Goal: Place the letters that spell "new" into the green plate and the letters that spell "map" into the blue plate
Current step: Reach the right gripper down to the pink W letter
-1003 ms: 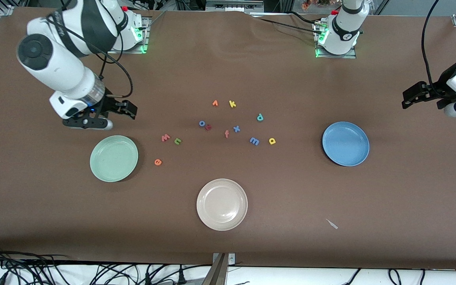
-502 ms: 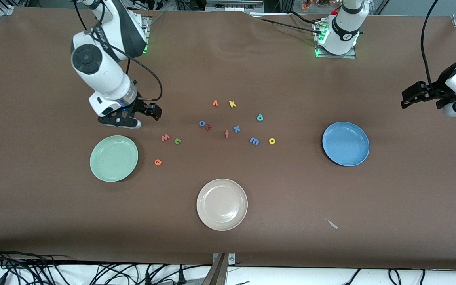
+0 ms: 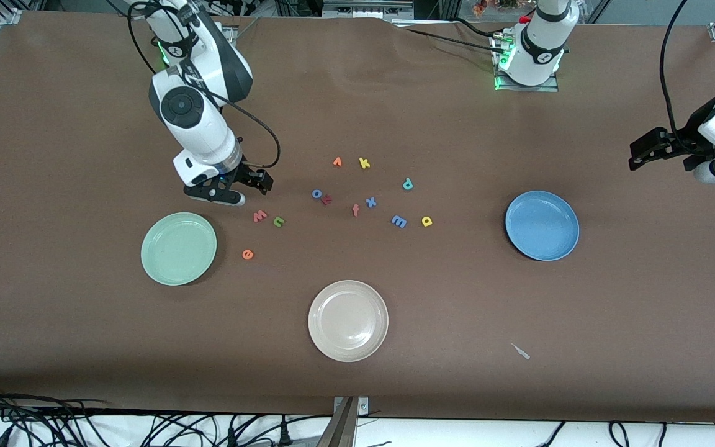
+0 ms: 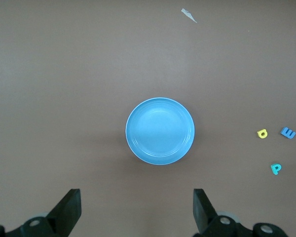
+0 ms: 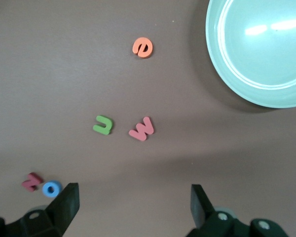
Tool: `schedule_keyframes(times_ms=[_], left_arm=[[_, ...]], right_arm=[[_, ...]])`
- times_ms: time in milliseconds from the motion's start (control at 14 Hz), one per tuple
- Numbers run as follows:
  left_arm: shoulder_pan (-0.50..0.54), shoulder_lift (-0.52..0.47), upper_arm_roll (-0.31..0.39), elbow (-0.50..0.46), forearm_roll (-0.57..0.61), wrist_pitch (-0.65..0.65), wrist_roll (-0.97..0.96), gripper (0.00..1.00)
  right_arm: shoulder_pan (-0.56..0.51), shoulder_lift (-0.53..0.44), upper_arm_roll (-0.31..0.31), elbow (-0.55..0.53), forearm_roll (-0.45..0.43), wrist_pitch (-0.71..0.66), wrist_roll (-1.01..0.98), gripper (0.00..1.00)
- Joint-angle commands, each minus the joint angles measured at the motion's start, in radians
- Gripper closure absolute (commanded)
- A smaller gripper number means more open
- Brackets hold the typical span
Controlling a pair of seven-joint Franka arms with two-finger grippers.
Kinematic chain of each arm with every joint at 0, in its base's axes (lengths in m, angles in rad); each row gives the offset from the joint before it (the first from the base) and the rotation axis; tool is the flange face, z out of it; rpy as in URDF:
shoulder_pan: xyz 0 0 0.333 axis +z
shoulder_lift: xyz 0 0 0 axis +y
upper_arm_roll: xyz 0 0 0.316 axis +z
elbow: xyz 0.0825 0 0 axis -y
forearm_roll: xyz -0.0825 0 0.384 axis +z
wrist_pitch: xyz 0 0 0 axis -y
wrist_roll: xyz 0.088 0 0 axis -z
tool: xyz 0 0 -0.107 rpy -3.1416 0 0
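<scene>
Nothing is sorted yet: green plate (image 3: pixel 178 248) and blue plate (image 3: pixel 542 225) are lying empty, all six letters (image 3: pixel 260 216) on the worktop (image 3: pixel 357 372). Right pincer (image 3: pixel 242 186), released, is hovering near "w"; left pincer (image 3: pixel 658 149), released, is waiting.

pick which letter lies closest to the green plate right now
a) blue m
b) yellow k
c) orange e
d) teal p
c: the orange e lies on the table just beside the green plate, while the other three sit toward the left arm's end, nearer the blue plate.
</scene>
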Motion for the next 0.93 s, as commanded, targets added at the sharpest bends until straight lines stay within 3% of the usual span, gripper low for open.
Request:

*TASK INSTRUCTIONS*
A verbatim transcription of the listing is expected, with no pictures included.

*SOLUTION TO THIS PROBLEM*
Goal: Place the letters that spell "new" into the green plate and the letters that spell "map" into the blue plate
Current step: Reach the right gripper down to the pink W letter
-1003 ms: 
-502 ms: 
+0 ms: 
+0 ms: 
+0 ms: 
Tool: `schedule_keyframes(times_ms=[_], left_arm=[[_, ...]], right_arm=[[_, ...]])`
- times_ms: time in milliseconds from the motion's start (control at 14 Hz), one per tuple
- Numbers run as follows:
  left_arm: shoulder_pan (-0.50..0.54), shoulder_lift (-0.52..0.47), upper_arm_roll (-0.31..0.39), elbow (-0.50..0.46), forearm_roll (-0.57..0.61), wrist_pitch (-0.65..0.65), wrist_roll (-0.97..0.96), gripper (0.00..1.00)
  right_arm: shoulder_pan (-0.56..0.51), shoulder_lift (-0.53..0.44), upper_arm_roll (-0.31..0.31), elbow (-0.55..0.53), forearm_roll (-0.45..0.43), wrist_pitch (-0.71..0.66), wrist_roll (-1.01..0.98), gripper (0.00..1.00)
- Joint-angle commands, each minus the joint angles measured at the motion's start, in radians
- Gripper closure absolute (commanded)
- A smaller gripper number means more open
- Brackets hold the typical span
Controlling a pair of seven-joint Franka arms with two-finger grippers.
Kinematic chain of each arm with every joint at 0, in its base's axes (lengths in m, angles in rad); each row gives the offset from the joint before it (the first from the base) and the rotation axis; tool is the flange face, z out of it; rpy as in URDF:
shoulder_pan: xyz 0 0 0.333 axis +z
shoulder_lift: xyz 0 0 0 axis +y
upper_arm_roll: xyz 0 0 0.316 axis +z
elbow: xyz 0.0825 0 0 axis -y
forearm_roll: xyz -0.0825 0 0.384 axis +z
wrist_pitch: xyz 0 0 0 axis -y
wrist_roll: xyz 0.088 0 0 axis -z
tool: xyz 0 0 -0.107 rpy -3.1416 0 0
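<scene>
Nothing is sorted yet: green plate (image 3: pixel 178 248) and blue plate (image 3: pixel 542 225) are lying empty, all six letters (image 3: pixel 260 216) on the worktop (image 3: pixel 357 372). Right pincer (image 3: pixel 242 186), released, is hovering near "w"; left pincer (image 3: pixel 658 149), released, is waiting.

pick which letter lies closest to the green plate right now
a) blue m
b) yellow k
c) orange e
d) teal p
c: the orange e lies on the table just beside the green plate, while the other three sit toward the left arm's end, nearer the blue plate.
</scene>
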Motion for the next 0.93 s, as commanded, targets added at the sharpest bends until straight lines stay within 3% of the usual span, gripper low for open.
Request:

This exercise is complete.